/A educação dos espartanos

A educação dos espartanos

A EDUCAÇÃO DOS ESPARTANOS

Natureza e data do texto:

Trecho da Politeia [Constituição] dos Espartanos, de Xenofonte (c. 430- c.355). Como era comum entre os nascidos de família abastada, Xenofonte não era um amante da democracia ateniense. Em 401 juntou-se a uma força mercenária contratada pelo persa Cyrus para ajudar a tomar o trono da Pérsia, o que não ocorre. Xenofonte lidera a retirada dos mercenários gregos – conhecida como a ‘retirada dos dez mil’ e retratada por ele na Anábase – com grande coragem e habilidade. Acaba por se tornar amigo do rei espartano Agesilau, passando a lutar ao lado dos espartanos, na Pérsia e mesmo na Grécia, talvez contra os próprios atenienses. Estes decretam seu exílio e ele passa a viver na Élida em uma propriedade que lhe foi dada pelos espartanos e onde Xenofonte passou vinte anos como um grande proprietário, caçando e escrevendo suas obras. Em 370, devido a um levante dos elidenses, foi para Corinto. Seu exílio de Atenas foi revogado em 365 mas é duvidoso que ele tenha regressado a sua cidade natal antes da sua morte em 365.

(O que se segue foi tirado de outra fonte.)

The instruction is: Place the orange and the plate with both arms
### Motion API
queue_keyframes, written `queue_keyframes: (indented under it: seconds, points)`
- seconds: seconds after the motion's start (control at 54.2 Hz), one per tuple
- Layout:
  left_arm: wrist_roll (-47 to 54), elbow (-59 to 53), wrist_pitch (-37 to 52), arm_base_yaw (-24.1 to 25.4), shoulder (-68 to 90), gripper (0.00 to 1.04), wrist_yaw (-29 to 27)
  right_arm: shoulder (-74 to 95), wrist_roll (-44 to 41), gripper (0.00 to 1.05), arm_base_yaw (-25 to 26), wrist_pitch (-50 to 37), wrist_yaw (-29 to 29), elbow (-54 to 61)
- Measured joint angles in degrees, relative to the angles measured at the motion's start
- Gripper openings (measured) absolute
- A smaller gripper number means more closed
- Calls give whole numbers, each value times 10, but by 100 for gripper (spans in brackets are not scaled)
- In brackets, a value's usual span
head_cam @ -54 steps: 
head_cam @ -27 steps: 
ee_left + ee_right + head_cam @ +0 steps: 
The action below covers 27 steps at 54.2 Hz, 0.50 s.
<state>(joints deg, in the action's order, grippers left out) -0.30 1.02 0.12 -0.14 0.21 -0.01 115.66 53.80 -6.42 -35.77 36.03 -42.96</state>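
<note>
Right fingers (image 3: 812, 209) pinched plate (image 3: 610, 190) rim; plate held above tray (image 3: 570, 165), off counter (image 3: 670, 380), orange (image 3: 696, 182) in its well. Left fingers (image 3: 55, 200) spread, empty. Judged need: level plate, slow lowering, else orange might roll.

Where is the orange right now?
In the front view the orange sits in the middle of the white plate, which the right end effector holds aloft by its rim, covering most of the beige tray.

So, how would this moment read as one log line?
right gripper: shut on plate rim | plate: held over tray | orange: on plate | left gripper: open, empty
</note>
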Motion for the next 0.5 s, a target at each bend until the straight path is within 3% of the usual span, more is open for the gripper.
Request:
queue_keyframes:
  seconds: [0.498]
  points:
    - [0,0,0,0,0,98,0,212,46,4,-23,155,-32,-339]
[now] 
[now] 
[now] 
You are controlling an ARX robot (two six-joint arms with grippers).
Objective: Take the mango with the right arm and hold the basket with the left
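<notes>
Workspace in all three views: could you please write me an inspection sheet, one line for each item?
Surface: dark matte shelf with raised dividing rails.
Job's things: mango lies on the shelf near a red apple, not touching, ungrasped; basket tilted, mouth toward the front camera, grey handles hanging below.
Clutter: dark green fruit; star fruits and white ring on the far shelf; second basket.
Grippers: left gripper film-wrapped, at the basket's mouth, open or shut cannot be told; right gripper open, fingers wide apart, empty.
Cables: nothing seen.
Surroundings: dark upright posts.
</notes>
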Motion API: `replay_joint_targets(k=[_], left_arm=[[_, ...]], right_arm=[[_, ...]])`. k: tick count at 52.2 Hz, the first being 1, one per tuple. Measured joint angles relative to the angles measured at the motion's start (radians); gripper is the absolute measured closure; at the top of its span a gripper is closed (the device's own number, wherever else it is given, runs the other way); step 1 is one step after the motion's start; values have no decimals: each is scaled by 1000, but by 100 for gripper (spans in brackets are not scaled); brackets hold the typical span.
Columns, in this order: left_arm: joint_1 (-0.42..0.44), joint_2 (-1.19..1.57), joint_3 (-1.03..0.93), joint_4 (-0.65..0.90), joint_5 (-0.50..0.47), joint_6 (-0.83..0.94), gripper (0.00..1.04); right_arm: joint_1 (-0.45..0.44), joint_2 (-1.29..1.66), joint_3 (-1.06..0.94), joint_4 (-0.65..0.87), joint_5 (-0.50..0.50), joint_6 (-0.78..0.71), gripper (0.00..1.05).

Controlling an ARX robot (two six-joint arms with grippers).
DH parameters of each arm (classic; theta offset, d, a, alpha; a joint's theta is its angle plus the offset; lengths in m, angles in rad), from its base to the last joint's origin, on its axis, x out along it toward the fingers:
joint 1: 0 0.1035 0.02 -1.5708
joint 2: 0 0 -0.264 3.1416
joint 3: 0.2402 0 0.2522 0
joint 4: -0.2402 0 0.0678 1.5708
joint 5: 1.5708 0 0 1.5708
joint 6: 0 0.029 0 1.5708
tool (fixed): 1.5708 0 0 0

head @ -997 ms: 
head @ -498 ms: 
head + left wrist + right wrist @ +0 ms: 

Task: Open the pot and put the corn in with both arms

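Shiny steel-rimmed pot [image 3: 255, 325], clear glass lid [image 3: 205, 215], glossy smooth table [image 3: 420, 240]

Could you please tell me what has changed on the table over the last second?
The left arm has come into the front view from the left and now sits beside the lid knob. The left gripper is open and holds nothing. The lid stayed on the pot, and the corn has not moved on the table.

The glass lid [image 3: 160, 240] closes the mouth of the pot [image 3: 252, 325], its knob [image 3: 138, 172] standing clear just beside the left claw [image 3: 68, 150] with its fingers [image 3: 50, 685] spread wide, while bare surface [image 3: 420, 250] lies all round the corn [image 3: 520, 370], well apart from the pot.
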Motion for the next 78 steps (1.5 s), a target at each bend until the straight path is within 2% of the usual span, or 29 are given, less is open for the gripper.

“Ao invés de deixar que cada homem escolha um paidagogos próprio para os seus filhos, Lycurgus colocou todas as crianças sob a responsabilidade de um homem escolhido dentre os da classe que controlam as principais magistraturas; ele é chamado paidonomos e Lycurgus deu a ele autoridade para reunir os garotos, inspecioná-los e punir qualquer falta severamente. Este magistrado dispunha também de um grupo de jovens rapazes portando chicotes para punições quando necessário; daí resultam grande respeito e obediência. Ao invés de amaciar seus pés com sapatos, Lycurgus decretou que eles deveriam fortalecê-los andando descalços; ele acreditava que, caso este fosse o seu hábito, eles escalariam mais facilmente, desceriam morro abaixo com maior segurança e que um homem poderia saltar, pular e correr mais rapidamente descalço do que usando sapatos, desde que seus pés estivessem acostumados a isso.

Ao invés de mimá-los quanto às vestimentas, ele decretou que eles deviam usar a mesma peça de roupa durante todo o ano, para que eles tolerassem melhor calor e frio. Ele estabeleceu a ração de cada irene de tal forma que ninguém seria prejudicado por comer demais ou deixaria de às vezes experimentar alguma fome. Ele pensava que aqueles criados sob tal regime suportariam melhor trabalhar sem comida caso a situação exigisse, e manter-se-iam com a mesma ração por mais tempo caso isto lhes fosse ordenado; eles sentiriam menos falta de delícias, seriam de uma maneira geral menos interessados em comida e teriam uma vida mais saudável. Ele pensava que o tipo de alimentação que os deixava mais magros tendia também a torná-los mais altos, ao contrário daquele que produz gordura. Para evitar que eles fossem perturbados demais pela fome, embora não lhes permitisse pegar o que quisessem sem problemas, ele permitia que roubassem algo para aliviar sua fome.

(…)

Está claro que ele incluiu este elemento na sua educação para tornar os garotos cheios de expedientes para obter o necessário à vida, e mais preparados para a guerra.

(…)

Para evitar que as crianças ficassem sem controle quando o paidonomos os deixava, Lycurgos estabeleceu que qualquer cidadão então presente poderia dar aos garotos quaisquer instruções que se fizessem necessárias, além de punir qualquer má conduta. Através destes meios ele produziu mais respeito entre os garotos; de fato, tanto adultos quanto garotos têm supremo respeito por aquele que os comanda. De maneira a haver sempre alguém no comando mesmo quando não havia nenhum adulto presente, ele designou o melhor entre os irenes para tomar conta de cada companhia; deste modo, os garotos em Esparta nunca estão sem alguém a controlá-los.”

XENOFONTE, Politeia dos Espartanos, II, 2-11.

FONTE: MOORE,J.M. Aristotle and Xenophon on democracy and oligarchy. Londres: Chatto & Windus, 1983. pp. 76-78.